A faster way to estimate AI power consumption
Source: MIT News - AI
AI‑Driven Energy Estimation for Data Centers
Due to the explosive growth of artificial intelligence, it is estimated that data centers will consume up to 12 % of total U.S. electricity by 2028 — according to the Lawrence Berkeley National Laboratory1. Improving data‑center energy efficiency is one way scientists are striving to make AI more sustainable.
Rapid Power‑Prediction Tool
Researchers from MIT and the MIT‑IBM Watson AI Lab have developed a rapid prediction tool that tells data‑center operators how much power will be consumed by running a particular AI workload on a given processor or AI‑accelerator chip.
- Speed: Produces reliable power estimates in a few seconds, whereas traditional modeling techniques can take hours or days.
- Flexibility: Applicable to a wide range of hardware configurations, including emerging designs that haven’t been deployed yet.
Data‑center operators could use these estimates to allocate limited resources across multiple AI models and processors, improving energy efficiency. Algorithm developers and model providers could also assess the potential energy consumption of a new model before deployment.
“The AI sustainability challenge is a pressing question we have to answer. Because our estimation method is fast, convenient, and provides direct feedback, we hope it makes algorithm developers and data‑center operators more likely to think about reducing energy consumption,” says Kyungmi Lee, an MIT postdoc and lead author of a paper on this technique.
Co‑authors
- Zhiye Song – EECS graduate student
- Eun Kyung Lee & Xin Zhang – Research managers at IBM Research and the MIT‑IBM Watson AI Lab
- Tamar Eilam – IBM Fellow, chief scientist of sustainable computing at IBM Research, and a member of the MIT‑IBM Watson AI Lab
- Anantha P. Chandrakasan – MIT provost, Vannevar Bush Professor of Electrical Engineering and Computer Science, and a member of the MIT‑IBM Watson AI Lab
The research is being presented this week at the IEEE International Symposium on Performance Analysis of Systems and Software.
Expediting Energy Estimation
Inside a data center, thousands of powerful graphics processing units (GPUs) train and deploy AI models. Power consumption varies with GPU configuration and workload.
Traditional prediction methods break a workload into individual steps and emulate each module inside the GPU—an approach that can take hours or days for large AI workloads (e.g., model training, data preprocessing).
“As an operator, if I want to compare different algorithms or configurations to find the most energy‑efficient manner to proceed, a single emulation that takes days is impractical,” Lee explains.

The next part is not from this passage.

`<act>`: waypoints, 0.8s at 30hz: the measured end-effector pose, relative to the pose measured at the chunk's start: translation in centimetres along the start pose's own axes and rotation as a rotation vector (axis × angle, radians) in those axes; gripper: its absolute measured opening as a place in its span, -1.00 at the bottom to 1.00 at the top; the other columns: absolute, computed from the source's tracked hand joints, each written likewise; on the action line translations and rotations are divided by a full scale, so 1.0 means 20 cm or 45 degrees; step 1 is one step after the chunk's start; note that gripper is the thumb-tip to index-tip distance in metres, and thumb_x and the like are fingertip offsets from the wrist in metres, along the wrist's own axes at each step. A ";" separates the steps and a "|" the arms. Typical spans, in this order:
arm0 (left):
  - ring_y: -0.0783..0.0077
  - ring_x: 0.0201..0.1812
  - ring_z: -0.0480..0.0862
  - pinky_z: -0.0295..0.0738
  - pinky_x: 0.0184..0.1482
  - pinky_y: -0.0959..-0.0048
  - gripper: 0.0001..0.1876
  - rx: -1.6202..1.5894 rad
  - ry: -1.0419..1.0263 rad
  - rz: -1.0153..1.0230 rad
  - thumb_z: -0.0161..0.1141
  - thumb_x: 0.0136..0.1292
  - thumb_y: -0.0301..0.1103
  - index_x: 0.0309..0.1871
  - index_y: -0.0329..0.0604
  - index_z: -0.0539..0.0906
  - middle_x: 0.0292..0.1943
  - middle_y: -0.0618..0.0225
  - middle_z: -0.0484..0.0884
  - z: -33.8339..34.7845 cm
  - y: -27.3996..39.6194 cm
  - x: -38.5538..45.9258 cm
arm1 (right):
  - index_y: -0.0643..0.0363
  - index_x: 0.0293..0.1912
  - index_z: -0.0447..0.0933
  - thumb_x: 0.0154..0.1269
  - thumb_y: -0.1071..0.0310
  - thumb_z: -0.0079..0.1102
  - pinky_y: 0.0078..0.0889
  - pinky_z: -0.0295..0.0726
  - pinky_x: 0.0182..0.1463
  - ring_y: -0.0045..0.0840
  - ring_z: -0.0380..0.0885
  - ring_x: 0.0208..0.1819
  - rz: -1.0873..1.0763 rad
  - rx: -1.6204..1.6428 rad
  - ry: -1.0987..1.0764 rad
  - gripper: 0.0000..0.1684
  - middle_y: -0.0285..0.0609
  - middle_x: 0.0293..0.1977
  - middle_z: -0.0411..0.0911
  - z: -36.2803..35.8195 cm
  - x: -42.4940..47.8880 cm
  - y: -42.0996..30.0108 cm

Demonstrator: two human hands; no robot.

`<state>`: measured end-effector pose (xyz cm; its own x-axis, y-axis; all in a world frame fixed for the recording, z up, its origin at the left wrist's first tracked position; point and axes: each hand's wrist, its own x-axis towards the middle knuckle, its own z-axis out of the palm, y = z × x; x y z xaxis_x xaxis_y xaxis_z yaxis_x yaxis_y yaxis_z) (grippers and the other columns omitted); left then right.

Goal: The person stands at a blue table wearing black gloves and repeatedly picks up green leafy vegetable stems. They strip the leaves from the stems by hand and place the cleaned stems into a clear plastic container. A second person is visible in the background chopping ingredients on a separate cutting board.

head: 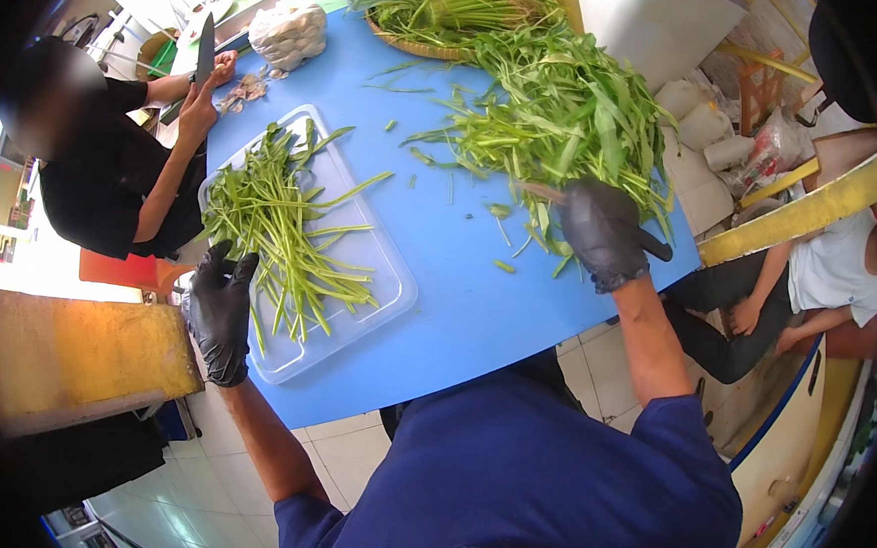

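My left hand (221, 311), in a black glove, has its fingers apart beside the left edge of a translucent plastic lid (397, 290). Cut water spinach stems with leaves (298, 259) lie across that lid. My right hand (601, 227), gloved as well, is closed around a knife (541, 193); its dark handle end sticks out at the wrist side and part of the blade shows past the fingers. Just beyond the right hand spreads a loose heap of leafy water spinach (573, 117). Short cut bits (503, 266) are scattered on the blue table (453, 275).
At the left, a co-worker in black holds a large knife (206, 50) near garlic skins (243, 92) and a bag of garlic (289, 34). A woven basket (420, 48) with more greens stands at the far edge. Another person sits at the right, behind a yellow beam (799, 207).
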<state>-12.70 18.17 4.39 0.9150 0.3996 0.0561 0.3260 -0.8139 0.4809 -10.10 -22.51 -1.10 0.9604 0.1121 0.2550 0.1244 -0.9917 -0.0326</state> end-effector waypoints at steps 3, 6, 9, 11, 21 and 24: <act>0.43 -0.15 0.66 0.52 -0.06 0.43 -0.58 -0.124 0.001 0.022 0.31 0.19 -0.26 0.08 -0.29 0.61 -0.12 0.13 0.71 -0.02 0.02 -0.01 | 0.20 -0.52 0.60 0.09 0.38 0.13 -0.16 0.57 -0.47 -0.13 0.61 -0.54 0.042 -0.048 -0.048 -0.85 0.02 -0.58 0.57 0.08 0.02 0.05; 0.45 -0.13 0.66 0.52 -0.05 0.43 -0.62 -0.302 -0.052 0.036 0.28 0.22 -0.30 0.08 -0.27 0.62 -0.09 0.18 0.71 0.02 -0.01 0.00 | 0.17 -0.46 0.61 0.09 0.38 0.13 -0.15 0.57 -0.48 -0.14 0.62 -0.51 0.051 -0.172 -0.160 -0.88 -0.01 -0.55 0.57 0.15 0.02 0.04; 0.46 -0.15 0.67 0.52 -0.07 0.43 -0.64 -0.219 -0.047 0.129 0.29 0.21 -0.31 0.05 -0.25 0.63 -0.12 0.18 0.72 0.08 -0.05 0.02 | 0.13 -0.42 0.58 0.13 0.37 0.11 -0.14 0.55 -0.50 -0.14 0.61 -0.51 0.001 -0.138 0.088 -0.89 -0.04 -0.52 0.55 0.05 0.08 0.00; 0.46 -0.25 0.67 0.52 -0.14 0.44 -0.65 -0.219 -0.027 0.220 0.33 0.17 -0.30 0.01 -0.21 0.66 -0.24 0.21 0.73 0.09 0.04 0.01 | 0.10 -0.40 0.51 0.25 0.25 0.03 -0.12 0.53 -0.50 -0.17 0.58 -0.53 0.002 -0.157 0.286 -0.81 -0.08 -0.50 0.53 -0.12 0.19 0.02; 0.52 -0.25 0.65 0.52 -0.12 0.52 -0.77 -0.722 -0.202 0.412 0.32 0.18 -0.39 -0.09 -0.23 0.70 -0.28 0.29 0.72 0.21 0.35 0.03 | 0.14 -0.19 0.59 0.31 0.31 0.18 -0.42 0.58 -0.34 -0.40 0.69 -0.41 -0.068 0.458 1.308 -0.86 -0.12 -0.43 0.67 -0.85 0.51 0.11; 0.53 -0.21 0.67 0.54 -0.09 0.52 -0.81 -0.948 -0.300 0.503 0.30 0.19 -0.44 -0.13 -0.29 0.70 -0.25 0.27 0.73 0.25 0.54 0.05 | 0.31 -0.15 0.58 0.29 0.43 0.19 -0.57 0.54 -0.30 -0.61 0.64 -0.33 -0.078 1.089 1.568 -0.83 -0.17 -0.38 0.66 -0.67 0.44 0.01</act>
<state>-6.97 7.61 5.25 0.9803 -0.0180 0.1969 -0.1904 -0.3549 0.9153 -5.03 -22.56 14.12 0.1969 -0.4021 0.8942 0.6773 -0.6036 -0.4206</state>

Leveraging Repeating Patterns
MIT researchers sought a faster approach by using less‑detailed, quickly estimable information. They observed that AI workloads often contain many repeatable patterns arising from software optimizations (e.g., parallel‑core distribution, efficient data movement). These regular structures can be leveraged for rapid power estimation.
The resulting lightweight model, EnergAIzer, captures the power‑usage pattern of a GPU from those optimizations.
An Accurate Assessment
While fast, the initial estimation omitted certain energy costs:
- Fixed overhead for program setup and configuration.
- Per‑operation energy for each data chunk processed.
- Variances due to hardware fluctuations or data‑access conflicts that reduce effective bandwidth and increase energy draw.
To account for these factors, the team gathered real‑world GPU measurements and derived correction terms applied to the model.
“This way, we can get a fast estimation that is also very accurate,” Lee says.
How EnergAIzer Works
- Input: Workload details (AI model, number/length of inputs, etc.).
- Optional tweaks: GPU configuration, operating speed, or other design choices.
- Output: Energy‑consumption estimate in seconds.
When tested with actual GPU workloads, EnergAIzer achieved ≈ 8 % error, comparable to traditional methods that require hours. The model can also predict power consumption for future GPUs and emerging device configurations, provided hardware does not change drastically in a short time frame.
Future Directions
- Test EnergAIzer on the newest GPU configurations.
- Scale the model to handle many GPUs collaborating on a workload.
- Provide a fast, cross‑stack energy‑estimation solution that supports hardware design decisions and sustainability goals.
References
“…gners, data center operators, and algorithm developers, so they can all be more aware of power consumption. With this tool, we’ve taken one step toward that goal,” Lee says.
Funding Acknowledgment
This research was funded, in part, by the MIT‑IBM Watson AI Lab.